Which of the lines below include "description"? Each one should be copied out.

• _AVAILABLE DATA_
※
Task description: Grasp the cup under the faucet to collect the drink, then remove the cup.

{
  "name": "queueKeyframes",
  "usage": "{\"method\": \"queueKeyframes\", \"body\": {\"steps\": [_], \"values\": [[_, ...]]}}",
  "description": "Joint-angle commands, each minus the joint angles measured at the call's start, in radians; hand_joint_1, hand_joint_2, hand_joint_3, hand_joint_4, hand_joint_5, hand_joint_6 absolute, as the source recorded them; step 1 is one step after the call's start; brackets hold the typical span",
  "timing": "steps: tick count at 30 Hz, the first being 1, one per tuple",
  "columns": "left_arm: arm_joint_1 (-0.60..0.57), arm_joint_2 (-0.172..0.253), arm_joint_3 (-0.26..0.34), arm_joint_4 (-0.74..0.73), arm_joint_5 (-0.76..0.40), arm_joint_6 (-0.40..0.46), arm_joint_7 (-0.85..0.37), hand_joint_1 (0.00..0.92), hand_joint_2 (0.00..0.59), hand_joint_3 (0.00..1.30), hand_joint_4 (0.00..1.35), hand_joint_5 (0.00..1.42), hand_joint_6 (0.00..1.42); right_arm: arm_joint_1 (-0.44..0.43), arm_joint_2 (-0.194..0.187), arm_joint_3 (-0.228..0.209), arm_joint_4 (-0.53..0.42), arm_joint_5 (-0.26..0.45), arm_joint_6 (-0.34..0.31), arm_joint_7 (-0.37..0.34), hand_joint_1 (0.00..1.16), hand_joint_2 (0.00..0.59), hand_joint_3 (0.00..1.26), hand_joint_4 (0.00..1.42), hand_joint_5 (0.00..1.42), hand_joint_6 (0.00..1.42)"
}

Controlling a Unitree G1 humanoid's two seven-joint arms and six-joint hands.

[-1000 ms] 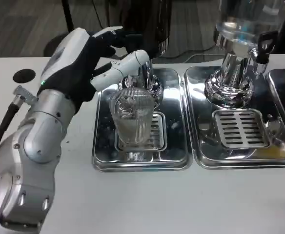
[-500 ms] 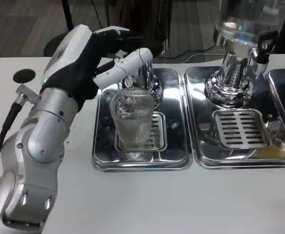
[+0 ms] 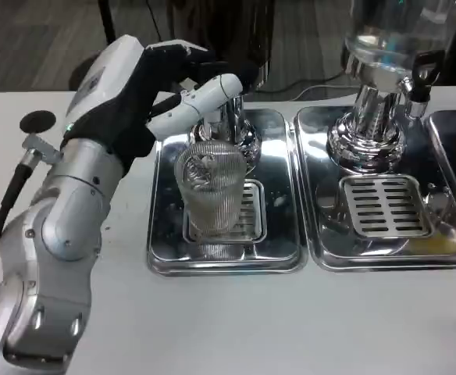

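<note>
The left hand [image 3: 138, 94] hangs raised above the worktop [image 3: 236, 320], its fingers [image 3: 201, 98] stretched forward toward the base of the dispenser [image 3: 232, 129] and holding nothing. They are spread loosely, not wrapped round anything. Whether the fingertips touch the tap itself I cannot tell; they end right by it, which suggests the hand is there to work the tap rather than to take the cup.

The cup [image 3: 210, 191] — ribbed, clear, upright — stands just below and in front of the fingers, apart from them, on the grille of the left drip tray [image 3: 162, 250], placed so that a pour would fall into it.
</note>
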Motion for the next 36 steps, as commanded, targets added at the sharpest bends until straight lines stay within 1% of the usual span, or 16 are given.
{"method": "queueKeyframes", "body": {"steps": [1, 11, 19, 24, 36], "values": [[-0.008, 0.007, -0.006, -0.009, 0.014, -0.016, -0.004, 0.032, 0.063, 0.48, 0.4, 0.27, 0.06, -0.001, 0.001, -0.001, 0.0, 0.006, -0.006, 0.003, 0.74, 0.534, 0.35, 0.29, 0.23, 0.08], [-0.011, -0.001, -0.006, -0.006, 0.02, -0.017, -0.004, 0.032, 0.064, 0.52, 0.43, 0.28, 0.06, -0.004, -0.003, -0.008, -0.002, 0.012, -0.003, 0.007, 0.74, 0.534, 0.35, 0.29, 0.23, 0.08], [-0.012, -0.003, -0.005, -0.003, 0.023, -0.018, -0.002, 0.047, 0.076, 0.59, 0.5, 0.31, 0.07, -0.005, -0.001, -0.01, 0.002, 0.013, -0.007, 0.007, 0.74, 0.534, 0.35, 0.29, 0.23, 0.08], [-0.009, -0.004, -0.002, 0.0, 0.021, -0.019, -0.001, 0.05, 0.079, 0.61, 0.53, 0.33, 0.08, -0.005, -0.001, -0.009, 0.0, 0.012, -0.006, 0.007, 0.74, 0.534, 0.35, 0.29, 0.23, 0.08], [-0.017, -0.004, -0.002, 0.012, 0.016, -0.026, 0.004, 0.053, 0.08, 0.61, 0.55, 0.35, 0.08, -0.014, 0.0, -0.009, -0.002, 0.012, 0.002, 0.008, 0.74, 0.536, 0.35, 0.29, 0.23, 0.08]]}}
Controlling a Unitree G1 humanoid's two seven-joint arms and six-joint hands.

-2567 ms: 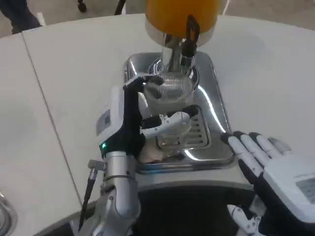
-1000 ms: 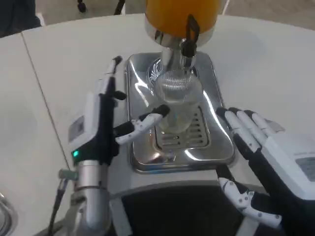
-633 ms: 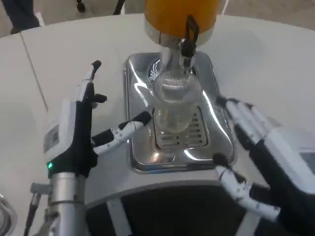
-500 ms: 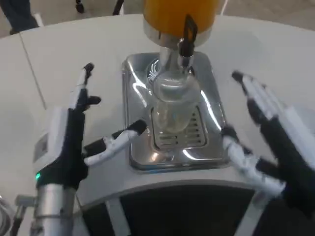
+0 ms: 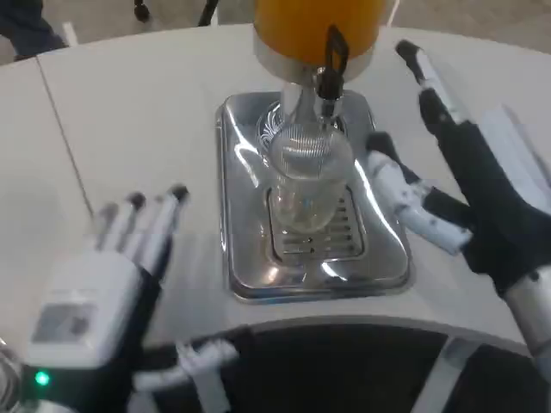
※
• _TASK RESULT_
Task description: Grasp the cup under the faucet to collect the drink, then remove the cup.
  "description": "Joint-angle commands, each minus the joint angles measured at the call's start, in radians; hand_joint_1, hand_joint_2, hand_joint_3, hand_joint_4, hand_joint_5, hand_joint_6 absolute, as the source recorded them; step 1 is one step after the call's start; brackets hold the typical span",

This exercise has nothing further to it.